Low Arc to appear in The Jim Baen Memorial Award: The First Decade

jbmassc-coverMy story “Low Arc”, which won the 2014 Jim Baen Memorial Award, will appear among other winning and place-getting stories in a new volume due this autumn.

The Jim Baen Memorial Writing Contest is an annual award, run as an association between the National Space Society, and Baen Books. Winners attend the International Space Development Conference, including an awards dinner for the presentation.

The contest is administrated by Nebula Award Nominee William Ledbetter. He’s edited this volume. Thanks Bill.

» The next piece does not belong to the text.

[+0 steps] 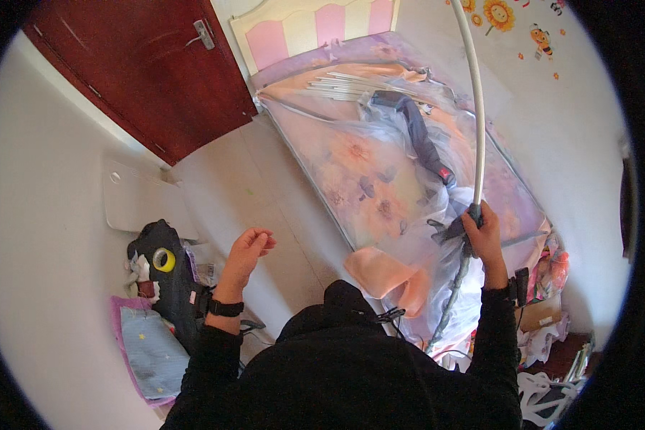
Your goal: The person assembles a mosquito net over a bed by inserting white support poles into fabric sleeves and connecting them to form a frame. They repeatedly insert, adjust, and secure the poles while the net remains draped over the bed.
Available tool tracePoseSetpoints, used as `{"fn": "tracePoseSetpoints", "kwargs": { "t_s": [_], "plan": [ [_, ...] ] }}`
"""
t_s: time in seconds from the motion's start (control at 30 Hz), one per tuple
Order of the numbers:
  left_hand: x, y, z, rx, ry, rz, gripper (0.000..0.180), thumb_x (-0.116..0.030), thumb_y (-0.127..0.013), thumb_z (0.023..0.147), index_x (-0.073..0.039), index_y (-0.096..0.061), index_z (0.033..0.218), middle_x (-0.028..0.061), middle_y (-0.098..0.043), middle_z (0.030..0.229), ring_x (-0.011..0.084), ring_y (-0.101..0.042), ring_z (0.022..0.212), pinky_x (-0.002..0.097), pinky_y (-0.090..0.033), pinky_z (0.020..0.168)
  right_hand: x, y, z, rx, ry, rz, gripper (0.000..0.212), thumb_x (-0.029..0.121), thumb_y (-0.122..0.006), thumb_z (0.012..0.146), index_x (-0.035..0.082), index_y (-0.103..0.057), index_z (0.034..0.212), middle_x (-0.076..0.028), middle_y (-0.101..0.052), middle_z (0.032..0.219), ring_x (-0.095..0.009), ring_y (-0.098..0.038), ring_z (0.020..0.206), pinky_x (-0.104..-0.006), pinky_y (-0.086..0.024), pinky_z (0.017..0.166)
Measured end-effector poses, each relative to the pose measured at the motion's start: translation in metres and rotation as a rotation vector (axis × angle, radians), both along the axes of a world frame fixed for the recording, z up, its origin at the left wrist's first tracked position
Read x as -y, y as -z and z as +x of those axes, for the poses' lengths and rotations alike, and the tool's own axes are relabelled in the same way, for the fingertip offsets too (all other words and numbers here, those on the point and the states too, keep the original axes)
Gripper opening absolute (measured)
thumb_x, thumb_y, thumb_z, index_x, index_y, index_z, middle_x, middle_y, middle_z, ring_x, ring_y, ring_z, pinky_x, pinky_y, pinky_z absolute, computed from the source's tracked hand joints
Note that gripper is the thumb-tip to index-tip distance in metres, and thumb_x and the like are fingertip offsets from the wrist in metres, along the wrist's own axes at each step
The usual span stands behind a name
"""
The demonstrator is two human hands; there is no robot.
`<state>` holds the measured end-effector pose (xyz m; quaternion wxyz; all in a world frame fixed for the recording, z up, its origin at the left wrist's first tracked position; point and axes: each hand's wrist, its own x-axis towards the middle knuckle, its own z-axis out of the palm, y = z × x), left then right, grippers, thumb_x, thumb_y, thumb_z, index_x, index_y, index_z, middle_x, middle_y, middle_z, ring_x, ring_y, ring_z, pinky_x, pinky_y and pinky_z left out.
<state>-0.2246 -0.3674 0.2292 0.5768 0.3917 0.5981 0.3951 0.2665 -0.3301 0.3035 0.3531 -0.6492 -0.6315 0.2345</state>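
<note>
My right hand (486, 233) is closed around a long, slightly bent white pole (475, 107) at the right. A dark fabric sleeve (473, 218) bunches around the pole at my grip, and gathered grey fabric trails down below it. The pole rises from my fist past the upper edge of the view. Sheer white netting (408, 193) spreads over the bed beside this hand. My left hand (249, 251) is held up over the floor, its fingers loosely bent and apart, with nothing seen in it.
The bed (315, 168) has a flowered cover and a pink-and-cream headboard (301, 32). Several thin white rods (337, 86) and a dark padded strip (419, 132) lie on it. A dark red door (136, 72) stands far left. Yellow tape (163, 259) rests on a black bag (168, 287).
</note>
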Motion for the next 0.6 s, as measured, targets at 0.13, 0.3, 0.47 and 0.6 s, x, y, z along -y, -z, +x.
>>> {"fn": "tracePoseSetpoints", "kwargs": {
  "t_s": [0.13, 0.3, 0.47, 0.6],
  "plan": [
    [-0.051, 0.001, -0.015, -0.05, 0.032, 0.008, 0.026, -0.026, -0.05, 0.096, -0.005, -0.058, 0.11, 0.0064, -0.065, 0.095, 0.0157, -0.062, 0.089, 0.0297, -0.048, 0.081, -0.033, 0.01, 0.002, -0.118, -0.165, -0.233, 0.015, 0.008, -0.062, 0.075, 0.004, -0.056, 0.088, -0.001, -0.055, 0.08, -0.01, -0.051, 0.073, -0.0258, -0.043, 0.066],
    [-0.127, 0.005, -0.046, -0.074, -0.062, 0.024, 0.027, -0.025, -0.051, 0.096, -0.003, -0.058, 0.11, 0.0075, -0.065, 0.094, 0.0154, -0.062, 0.088, 0.0294, -0.049, 0.081, -0.092, 0.029, -0.006, -0.318, -0.351, -0.259, 0.022, 0.001, -0.058, 0.067, 0.006, -0.056, 0.088, -0.002, -0.055, 0.085, -0.012, -0.052, 0.08, -0.0273, -0.043, 0.072],
    [-0.221, -0.009, -0.052, -0.132, -0.009, 0.032, 0.025, -0.022, -0.051, 0.096, -0.002, -0.058, 0.109, 0.0091, -0.065, 0.095, 0.0162, -0.062, 0.089, 0.0292, -0.049, 0.081, -0.174, 0.041, -0.035, -0.746, -0.42, -0.578, 0.032, 0.006, -0.068, 0.08, 0.006, -0.053, 0.109, -0.003, -0.055, 0.081, -0.012, -0.058, 0.075, -0.0256, -0.047, 0.067],
    [-0.283, -0.013, -0.056, -0.319, 0.091, 0.145, 0.023, -0.018, -0.054, 0.093, -0.001, -0.059, 0.108, 0.0094, -0.066, 0.096, 0.0174, -0.062, 0.089, 0.029, -0.049, 0.081, -0.253, 0.046, -0.087, -0.9, -0.366, -0.534, 0.029, 0.008, -0.064, 0.083, 0.002, -0.053, 0.109, -0.004, -0.055, 0.079, -0.013, -0.058, 0.072, -0.0283, -0.051, 0.065]
  ]
}}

The contest asks contestants to “write a short story of no more than 8,000 words, that shows the near future (no more than about 50-60 years out) of manned space exploration”. My own story is an adventure piece, set on the moon in the near future. One of the times where I’ve gone for hard sci-fi.

This is my first pro anthology appearance, and I’m honoured to be among such company.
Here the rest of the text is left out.